The logger operates in two modes:

**Regular Mode** (default)
    Logs go directly to stderr/stdout. This is the standard Python logging behavior.

**Node Local Temporary Mode** (when ``NVRX_NODE_LOCAL_TMPDIR`` is set)
    Each rank writes logs to temporary files on local node storage (e.g., `/tmp`, `/scratch`, local SSDs). Local rank 0 aggregates these logs and writes them to a single per-node log file. This approach avoids network filesystem bottlenecks and provides better performance for high-throughput logging scenarios.

Configuration
------------

The logger is configured through environment variables. See :doc:`config_reference` for complete configuration details.

Key configuration variable:
- ``NVRX_NODE_LOCAL_TMPDIR``: Set to enable node local temporary logging with aggregation

For advanced configuration options, environment variables, and troubleshooting, refer to the :doc:`config_reference`.

Basic Usage
----------

Setup the logger at the start of your program:

.. code-block:: python

    from nvidia_resiliency_ext.shared_utils.log_manager import setup_logger
    import logging
    
    # Setup logging
    logger = setup_logger()
    
    # Get the configured logger
    log = logging.getLogger("nvrx")
    
    # Use throughout your code
    log.info("Training started")
    log.warning("GPU memory usage high")
    log.error("Rank 0 failed")

Node Local Temporary Logging Setup
--------------------------------

For workloads that need node-local temporary logging, set the environment variable:

.. code-block:: bash

    export NVRX_NODE_LOCAL_TMPDIR=/tmp/nvrx_logs

Or in your SLURM script:

.. code-block:: bash

    #!/bin/bash
    export NVRX_NODE_LOCAL_TMPDIR=/tmp/nvrx_logs
    
    srun python your_training_script.py

**⚠️ Critical Filesystem Warning**: The temporary directory experiences high write throughput from all ranks on each node. Use local node storage (e.g., `/tmp`, `/scratch`, local SSDs) and avoid network filesystems like NFS, Lustre (LFS), or any storage accessed over network.

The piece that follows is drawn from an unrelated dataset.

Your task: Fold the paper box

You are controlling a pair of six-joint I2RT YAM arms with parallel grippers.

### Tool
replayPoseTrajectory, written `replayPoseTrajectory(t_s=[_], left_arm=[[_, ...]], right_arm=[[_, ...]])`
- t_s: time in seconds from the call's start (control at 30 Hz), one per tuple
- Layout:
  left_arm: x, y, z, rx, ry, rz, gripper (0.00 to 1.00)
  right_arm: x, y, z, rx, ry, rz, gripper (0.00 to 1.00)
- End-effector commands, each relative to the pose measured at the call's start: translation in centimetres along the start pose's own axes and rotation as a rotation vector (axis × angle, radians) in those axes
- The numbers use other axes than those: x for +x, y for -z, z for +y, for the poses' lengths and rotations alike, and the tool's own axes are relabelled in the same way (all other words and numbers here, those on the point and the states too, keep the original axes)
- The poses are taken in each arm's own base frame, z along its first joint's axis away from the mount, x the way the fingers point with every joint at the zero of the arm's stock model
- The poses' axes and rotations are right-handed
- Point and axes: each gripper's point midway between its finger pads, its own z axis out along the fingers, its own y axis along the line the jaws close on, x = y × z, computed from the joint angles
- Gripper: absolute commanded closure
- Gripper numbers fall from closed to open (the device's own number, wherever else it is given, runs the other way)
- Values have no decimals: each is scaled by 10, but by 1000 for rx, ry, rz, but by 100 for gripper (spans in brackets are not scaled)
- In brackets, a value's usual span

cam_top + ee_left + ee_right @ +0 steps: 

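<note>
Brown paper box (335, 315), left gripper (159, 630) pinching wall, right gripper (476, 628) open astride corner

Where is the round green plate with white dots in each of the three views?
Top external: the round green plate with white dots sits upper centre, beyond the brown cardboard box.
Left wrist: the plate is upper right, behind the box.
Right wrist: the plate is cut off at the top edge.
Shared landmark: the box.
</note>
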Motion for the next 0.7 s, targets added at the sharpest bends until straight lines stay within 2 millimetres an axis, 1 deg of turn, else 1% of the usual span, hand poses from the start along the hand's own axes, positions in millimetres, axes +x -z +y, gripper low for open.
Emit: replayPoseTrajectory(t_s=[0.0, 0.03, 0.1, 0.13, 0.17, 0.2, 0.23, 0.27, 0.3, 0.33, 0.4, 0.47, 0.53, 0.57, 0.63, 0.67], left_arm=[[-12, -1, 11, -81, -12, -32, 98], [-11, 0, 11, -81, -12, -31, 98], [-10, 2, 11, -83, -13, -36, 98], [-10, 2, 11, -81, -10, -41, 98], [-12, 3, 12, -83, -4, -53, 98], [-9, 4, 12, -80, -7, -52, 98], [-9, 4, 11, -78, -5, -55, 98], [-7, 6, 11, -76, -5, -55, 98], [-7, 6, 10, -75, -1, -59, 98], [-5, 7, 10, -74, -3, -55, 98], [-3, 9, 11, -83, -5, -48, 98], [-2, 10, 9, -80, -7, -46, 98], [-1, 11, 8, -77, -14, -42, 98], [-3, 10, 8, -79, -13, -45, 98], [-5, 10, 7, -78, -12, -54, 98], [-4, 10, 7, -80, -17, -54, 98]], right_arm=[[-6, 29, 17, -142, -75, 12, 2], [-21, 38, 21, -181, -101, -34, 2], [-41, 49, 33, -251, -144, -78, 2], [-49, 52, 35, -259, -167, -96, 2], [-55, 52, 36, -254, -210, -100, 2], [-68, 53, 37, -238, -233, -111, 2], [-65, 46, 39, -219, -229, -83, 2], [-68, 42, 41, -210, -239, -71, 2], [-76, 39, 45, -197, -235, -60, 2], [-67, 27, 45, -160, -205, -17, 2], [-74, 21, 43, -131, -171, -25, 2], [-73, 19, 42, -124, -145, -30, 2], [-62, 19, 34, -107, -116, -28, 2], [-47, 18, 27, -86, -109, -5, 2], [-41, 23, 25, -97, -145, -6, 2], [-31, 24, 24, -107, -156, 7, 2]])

The logger automatically handles:
- Temporary log file creation for each rank
- Log aggregation from all ranks on each node
- Per-node log file writing
- Log rotation and cleanup

Advanced Configuration
---------------------

Force logger reconfiguration for subprocesses:

.. code-block:: python

    logger = setup_logger(force_reset=True)

Log formatting automatically includes:
- Timestamp, log level, node ID
- Workload and infrastructure rank information
- Source file and line number

Example Output Format
--------------------

.. code-block:: text

    2024-01-15 10:30:45,123 [INFO] [node001] [workload:0(0) infra:0(0)] training.py:45 Training started
    2024-01-15 10:30:46,456 [WARNING] [node001] [workload:0(0) infra:0(0)] training.py:67 GPU memory usage high
    2024-01-15 10:30:47,789 [ERROR] [node001] [workload:0(0) infra:0(0)] training.py:89 Rank 0 failed

Integration with Other NVRx Components
------------------------------------

The logger automatically integrates with these NVRx components:
- **Fault Tolerance**: Automatic logging of restart events and health checks
- **In-Process Restart**: Logging of restart boundaries and process state
- **Health Check**: Logging of system health monitoring events

**Note**: Checkpointing and Straggler Detection components use their own logging mechanisms and do not integrate with the NVRx logger.

Best Practices
-------------

1. **Setup Once**: Call ``setup_logger()`` once at the start of your main program
2. **Use Standard Logger**: Access via ``logging.getLogger("nvrx")`` in other modules
3. **Environment Configuration**: Use environment variables rather than hardcoding
4. **Subprocess Handling**: Use ``force_reset=True`` for subprocesses
5. **Filesystem Selection**: Use local node storage, avoid network filesystems (NFS, Lustre)

Troubleshooting
--------------

**Common Issues:**
- **Logs not appearing**: Check ``NVRX_NODE_LOCAL_TMPDIR`` is set and directory is writable
- **Missing rank info**: Ensure RANK/LOCAL_RANK environment variables are set
- **Performance issues**: Monitor directory size, adjust file limits, verify filesystem choice (avoid NFS/Lustre)